Switching Off Gene Prevents Epilepsy in Mice
DURHAM, N.C. -- Neurobiologists have found that switching off a single gene for a neuronal protein prevents epilepsy in a mouse model of human epilepsy. They said their research offers the hope of drugs that could prevent the alterations in the brain that cause the normal brain to become epileptic. Such drugs could prove far superior to current antiseizure drugs that only inhibit seizures in people who already have epilepsy, rather than preventing its development.
The researchers, led by professor and chair of neurobiology James McNamara, M.D., published their findings in the July 8, 2004, Neuron. Besides McNamara, other co-authors on the paper were Xiao-Ping He, M.D., and Robert Kotloski of Duke; and Serge Nef, Bryan Luikart and Luis Parada of the University of Texas Southwestern Medical Center. The research was sponsored by the National Institute of Neurological Disorders and Stroke of the National Institutes of Health.
In the paper, the researchers reported studies exploring the effects of knocking out in mice two genes in the brain -- called BDNF and TrkB. The protein that BDNF encodes is a neurotrophic factor -- a neuronal protein that regulates the structure and function of synapses, the sites at which neurons communicate with one another. BDNF produces its effects by activating its receptor, TrkB. Earlier studies in the McNamara laboratory and others had shown marked increases in BDNF expression, and in the activation of the BDNF receptor, TrkB, during development of epilepsy. And earlier studies in other laboratories revealed that eliminating one of two copies of the BDNF gene markedly reduced the tendency to develop epilepsy. Thus the authors expected that eliminating both copies of either the BDNF or TrkB genes would prevent epilepsy.
The mice used in the experiments were those whose brains had been induced to become epileptic by a series of mild electrical stimuli – a process called "kindling." Such stimuli initially cause only subtle focal seizures, but these seizures gradually influence the brain to progress to full-blown epilepsy. Such kindling is believed to be the same basic process by which the human brain becomes epileptic due to stroke, trauma or genetic predisposition.
Because total knockout of the BDNF or TrkB genes in mice is lethal, the researchers used a technique in which they could selectively knock out the genes only in subsets of brain neurons, particularly those neurons thought to be involved in triggering epilepsy.
Contrary to their expectations, the researchers found that eliminating the BDNF gene in the mice only modestly reduced the epileptic kindling process. "However, to our surprise, despite the virtual absence of BDNF, we found the TrkB receptor to be nonetheless activated," said McNamara. Thus, he said, a still-unknown compensatory mechanism still affects the neurons through the TrkB receptors.

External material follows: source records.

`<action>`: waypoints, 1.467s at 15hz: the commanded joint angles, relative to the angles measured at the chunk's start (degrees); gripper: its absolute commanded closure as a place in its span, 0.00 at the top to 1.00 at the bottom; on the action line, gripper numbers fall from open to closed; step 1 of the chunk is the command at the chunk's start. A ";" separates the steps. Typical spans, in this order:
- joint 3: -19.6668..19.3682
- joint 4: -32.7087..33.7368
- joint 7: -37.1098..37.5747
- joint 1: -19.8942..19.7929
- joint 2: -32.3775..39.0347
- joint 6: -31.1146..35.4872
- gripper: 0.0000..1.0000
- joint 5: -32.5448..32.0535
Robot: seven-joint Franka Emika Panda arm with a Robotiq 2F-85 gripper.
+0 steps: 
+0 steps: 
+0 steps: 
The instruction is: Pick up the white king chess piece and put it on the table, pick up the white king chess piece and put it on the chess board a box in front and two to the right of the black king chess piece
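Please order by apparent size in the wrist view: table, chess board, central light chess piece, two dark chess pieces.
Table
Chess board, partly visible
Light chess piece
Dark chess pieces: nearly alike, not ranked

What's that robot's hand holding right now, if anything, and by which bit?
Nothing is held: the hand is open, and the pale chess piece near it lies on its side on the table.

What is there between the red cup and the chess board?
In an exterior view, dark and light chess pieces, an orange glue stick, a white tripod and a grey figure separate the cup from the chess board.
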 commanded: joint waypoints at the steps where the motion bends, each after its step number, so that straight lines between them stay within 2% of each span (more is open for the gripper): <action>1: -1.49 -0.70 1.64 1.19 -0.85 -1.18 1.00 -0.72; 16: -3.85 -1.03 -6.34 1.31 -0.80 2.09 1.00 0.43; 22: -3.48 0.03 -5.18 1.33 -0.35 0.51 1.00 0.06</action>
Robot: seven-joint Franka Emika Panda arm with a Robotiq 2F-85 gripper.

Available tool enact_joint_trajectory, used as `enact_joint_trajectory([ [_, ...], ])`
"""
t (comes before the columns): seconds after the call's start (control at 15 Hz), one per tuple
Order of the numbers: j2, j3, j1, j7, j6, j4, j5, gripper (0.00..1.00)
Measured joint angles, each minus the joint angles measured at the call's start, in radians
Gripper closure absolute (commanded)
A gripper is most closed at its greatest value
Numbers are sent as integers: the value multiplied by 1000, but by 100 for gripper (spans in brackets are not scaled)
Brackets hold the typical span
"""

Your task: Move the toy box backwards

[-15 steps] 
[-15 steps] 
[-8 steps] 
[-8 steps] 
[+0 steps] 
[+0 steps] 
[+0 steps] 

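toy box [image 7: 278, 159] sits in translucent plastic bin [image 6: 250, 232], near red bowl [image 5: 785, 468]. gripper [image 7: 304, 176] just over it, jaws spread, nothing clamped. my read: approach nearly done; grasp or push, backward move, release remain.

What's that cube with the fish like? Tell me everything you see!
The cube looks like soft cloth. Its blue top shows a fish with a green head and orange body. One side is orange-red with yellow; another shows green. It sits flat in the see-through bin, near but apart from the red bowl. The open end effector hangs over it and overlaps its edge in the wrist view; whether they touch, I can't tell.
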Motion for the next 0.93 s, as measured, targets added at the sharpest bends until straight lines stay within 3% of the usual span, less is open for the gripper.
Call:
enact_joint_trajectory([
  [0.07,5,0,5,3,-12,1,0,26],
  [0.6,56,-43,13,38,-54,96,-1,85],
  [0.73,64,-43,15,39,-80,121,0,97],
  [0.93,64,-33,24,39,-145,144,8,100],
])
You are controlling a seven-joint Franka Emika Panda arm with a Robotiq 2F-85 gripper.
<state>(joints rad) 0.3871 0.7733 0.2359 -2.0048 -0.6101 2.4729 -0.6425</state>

The real surprise, however, came when the researchers knocked out the TrkB gene in the mice, which completely eliminated their development of epilepsy.
"I must confess, I never thought I would live to see the day that you could produce a genetic or pharmacological perturbation that would completely prevent kindling in these mice," said McNamara. Although the mice did show evidence of a low level of focal seizures, "there wasn't a shred of evidence of behavioral seizures in these mice, despite many stimulations," he said.
However, the neurobiologists demonstrated that, although the kindling process was eliminated, the mice were still capable of exhibiting seizures when they received a more intense shock. Thus, said McNamara, the elimination of the TrkB gene was, indeed, selectively affecting the process by which epilepsy develops.
"The ability of the animal to exhibit a seizure -- yet not become epileptic -- is really important, because one of our concerns was that this genetic perturbation may compromise the structure and function of the brain, such that the animals couldn't even exhibit a behavioral seizure," said McNamara. "However, given this finding, we believe that knocking out the TrkB gene selectively interferes with the plasticity necessary for the brain to become epileptic."
According to McNamara, the TrkB receptor could represent an excellent target for drugs to prevent epilepsy.
"Typically, in cases of epilepsy resulting from stroke or head trauma, there is a latent period of months or years before epilepsy develops," said McNamara. "We believe that during that latent period, the pathology of kindling may be occurring at a subclinical level. This latent period may also exist in cases of epilepsy due to genetic predisposition Thus, there appears to be a window of opportunity to prevent development of epilepsy, and the field is working to identify targets for drugs that can take advantage of that window.
"Also, while this study shows that the TrkB receptor itself could be an important target of such drugs, there also may be other targets in the molecular cascade that activation of the receptor triggers in the neuron." Thus, said McNamara, further studies in his laboratory will aim at understanding the signaling pathways within the neuron that are activated by TrkB. Also, he said, the researchers will explore whether knocking out TrkB in other animal models of epilepsy produces the same effect of preventing development of epilepsy.